BEGIN

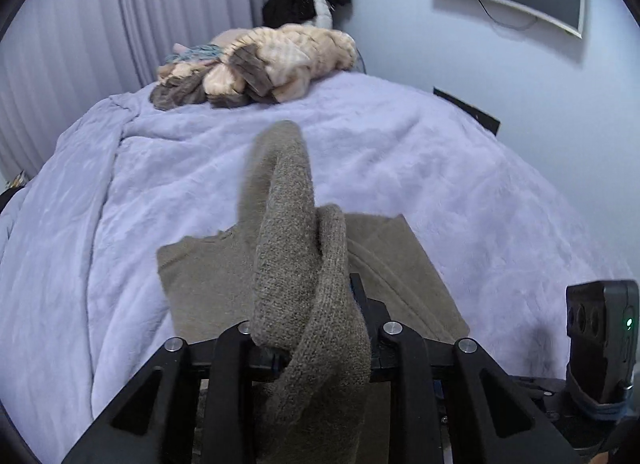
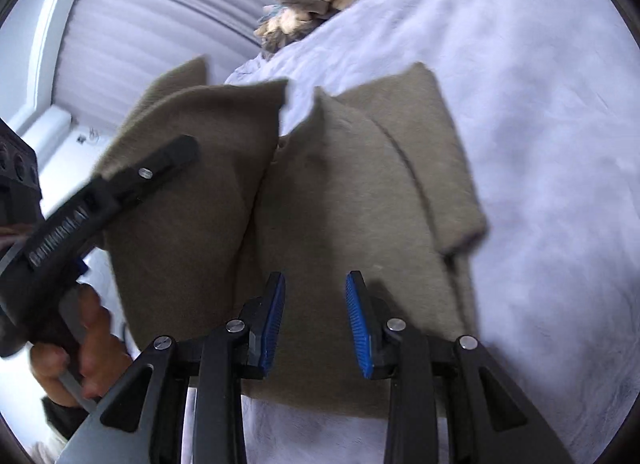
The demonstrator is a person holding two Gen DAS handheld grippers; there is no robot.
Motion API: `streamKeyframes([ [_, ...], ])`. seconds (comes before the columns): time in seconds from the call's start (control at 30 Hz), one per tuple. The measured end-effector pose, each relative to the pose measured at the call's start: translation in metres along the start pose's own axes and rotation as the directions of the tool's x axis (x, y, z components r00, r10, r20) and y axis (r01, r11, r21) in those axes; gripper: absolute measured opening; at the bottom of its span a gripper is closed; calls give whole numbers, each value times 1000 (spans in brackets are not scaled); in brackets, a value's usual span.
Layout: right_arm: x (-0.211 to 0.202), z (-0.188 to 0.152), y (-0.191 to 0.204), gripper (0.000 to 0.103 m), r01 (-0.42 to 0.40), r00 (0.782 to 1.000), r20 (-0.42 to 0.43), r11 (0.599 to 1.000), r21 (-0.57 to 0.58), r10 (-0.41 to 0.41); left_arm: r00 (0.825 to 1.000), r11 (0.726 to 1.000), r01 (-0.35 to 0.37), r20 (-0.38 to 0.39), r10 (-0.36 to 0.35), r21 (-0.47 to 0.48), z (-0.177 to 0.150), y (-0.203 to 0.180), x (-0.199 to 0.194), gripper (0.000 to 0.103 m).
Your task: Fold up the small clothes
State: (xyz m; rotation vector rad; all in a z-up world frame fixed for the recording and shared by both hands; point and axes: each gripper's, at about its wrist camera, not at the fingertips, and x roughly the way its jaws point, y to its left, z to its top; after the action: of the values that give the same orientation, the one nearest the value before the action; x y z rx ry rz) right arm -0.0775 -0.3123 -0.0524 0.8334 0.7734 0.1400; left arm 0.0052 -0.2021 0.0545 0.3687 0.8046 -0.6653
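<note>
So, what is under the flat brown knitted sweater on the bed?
Under the brown knitted sweater lies the fluffy lilac blanket, visible all around it. The part directly beneath is covered, so anything there cannot be seen.

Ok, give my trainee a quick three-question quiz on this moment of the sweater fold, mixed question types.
1. True or false: the left gripper is shut on a part of the brown sweater lifted off the bed.
2. Multiple choice: the right gripper is A) clamped on the sweater, B) open above the sweater, C) holding the cream clothes.
3. Fill in: the pile of cream clothes lies at the ___ end of the bed, beyond the sweater.

Key: 1 true; 2 B; 3 far.
</note>
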Motion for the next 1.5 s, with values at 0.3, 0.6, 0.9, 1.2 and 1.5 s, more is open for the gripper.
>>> streamKeyframes([
  [0.3,-9,-9,-41,47,-174,985,30,969,177,172,996,1000,21,89,-21,2,-13,-11,-33,84],
  [0.6,-11,6,-49,75,-367,930,87,878,307,358,981,923,-146,68,181,-356,-64,88,-46,84],
  [0.9,29,43,25,23,-36,992,-118,999,-35,31,980,855,-201,-90,180,-478,-121,125,-8,84],
  [1.2,-17,46,14,21,35,996,85,997,-75,-29,981,929,-192,-52,185,-317,-101,86,-6,85],
  [1.5,-38,35,-36,48,27,998,58,997,75,-31,980,906,-197,-107,169,-374,-116,93,-10,98],
])
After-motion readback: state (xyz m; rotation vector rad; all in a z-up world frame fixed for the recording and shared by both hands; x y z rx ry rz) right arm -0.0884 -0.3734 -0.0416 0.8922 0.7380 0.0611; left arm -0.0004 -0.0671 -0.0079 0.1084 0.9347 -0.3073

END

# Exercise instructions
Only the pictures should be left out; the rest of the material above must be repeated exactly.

# Solution for this task
The demonstrator is a person holding two Gen DAS handheld grippers; there is no robot.
Motion API: `streamKeyframes([ [_, ...], ])`. seconds (comes before the columns): time in seconds from the call's start (control at 30 Hz), one per tuple. The measured end-effector pose, each relative to the pose measured at the call's start: translation in metres along the start pose's own axes and rotation as the directions of the tool's x axis (x, y, z components r00, r10, r20) and y axis (r01, r11, r21) in those axes; gripper: absolute measured opening; at the bottom of its span a gripper is closed; calls give whole numbers, each value times 1000 (spans in brackets are not scaled); in brackets, a value's usual span.
Layout: right_arm: x (-0.211 to 0.202), z (-0.188 to 0.152), y (-0.191 to 0.204), gripper (0.000 to 0.103 m), r01 (-0.42 to 0.40), r00 (0.782 to 1.000), r20 (-0.42 to 0.43), r11 (0.599 to 1.000), r21 (-0.57 to 0.58), r10 (-0.41 to 0.41); left_arm: r00 (0.825 to 1.000), r11 (0.726 to 1.000), r01 (-0.35 to 0.37), r20 (-0.38 to 0.39), r10 (-0.36 to 0.35), r21 (-0.47 to 0.48), z (-0.177 to 0.150), y (-0.203 to 0.180), x (-0.199 to 0.194), gripper (0.000 to 0.103 m).
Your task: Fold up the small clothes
State: (xyz m; rotation vector rad; all in a z-up world frame fixed for the recording and shared by both hands; point and axes: each gripper's, at about its wrist camera, not at the fingertips, and x roughly the way its jaws point, y to its left, z to its top; after the action: of the values that give the same orientation, the one nearest the value before the action; x y z rx ry rz) right arm -0.0775 -0.3123 -0.0524 0.8334 0.7734 0.1400; left arm 0.0052 -0.2021 0.0545 0.3687 0.8046 -0.6653
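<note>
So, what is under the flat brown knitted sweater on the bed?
Under the brown knitted sweater lies the fluffy lilac blanket, visible all around it. The part directly beneath is covered, so anything there cannot be seen.

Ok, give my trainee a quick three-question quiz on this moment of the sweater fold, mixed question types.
1. True or false: the left gripper is shut on a part of the brown sweater lifted off the bed.
2. Multiple choice: the right gripper is A) clamped on the sweater, B) open above the sweater, C) holding the cream clothes.
3. Fill in: the pile of cream clothes lies at the ___ end of the bed, beyond the sweater.

Key: 1 true; 2 B; 3 far.
</note>
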Motion for the next 1.5 s, with values at 0.3, 0.6, 0.9, 1.2 and 1.5 s, more is open for the gripper.
>>> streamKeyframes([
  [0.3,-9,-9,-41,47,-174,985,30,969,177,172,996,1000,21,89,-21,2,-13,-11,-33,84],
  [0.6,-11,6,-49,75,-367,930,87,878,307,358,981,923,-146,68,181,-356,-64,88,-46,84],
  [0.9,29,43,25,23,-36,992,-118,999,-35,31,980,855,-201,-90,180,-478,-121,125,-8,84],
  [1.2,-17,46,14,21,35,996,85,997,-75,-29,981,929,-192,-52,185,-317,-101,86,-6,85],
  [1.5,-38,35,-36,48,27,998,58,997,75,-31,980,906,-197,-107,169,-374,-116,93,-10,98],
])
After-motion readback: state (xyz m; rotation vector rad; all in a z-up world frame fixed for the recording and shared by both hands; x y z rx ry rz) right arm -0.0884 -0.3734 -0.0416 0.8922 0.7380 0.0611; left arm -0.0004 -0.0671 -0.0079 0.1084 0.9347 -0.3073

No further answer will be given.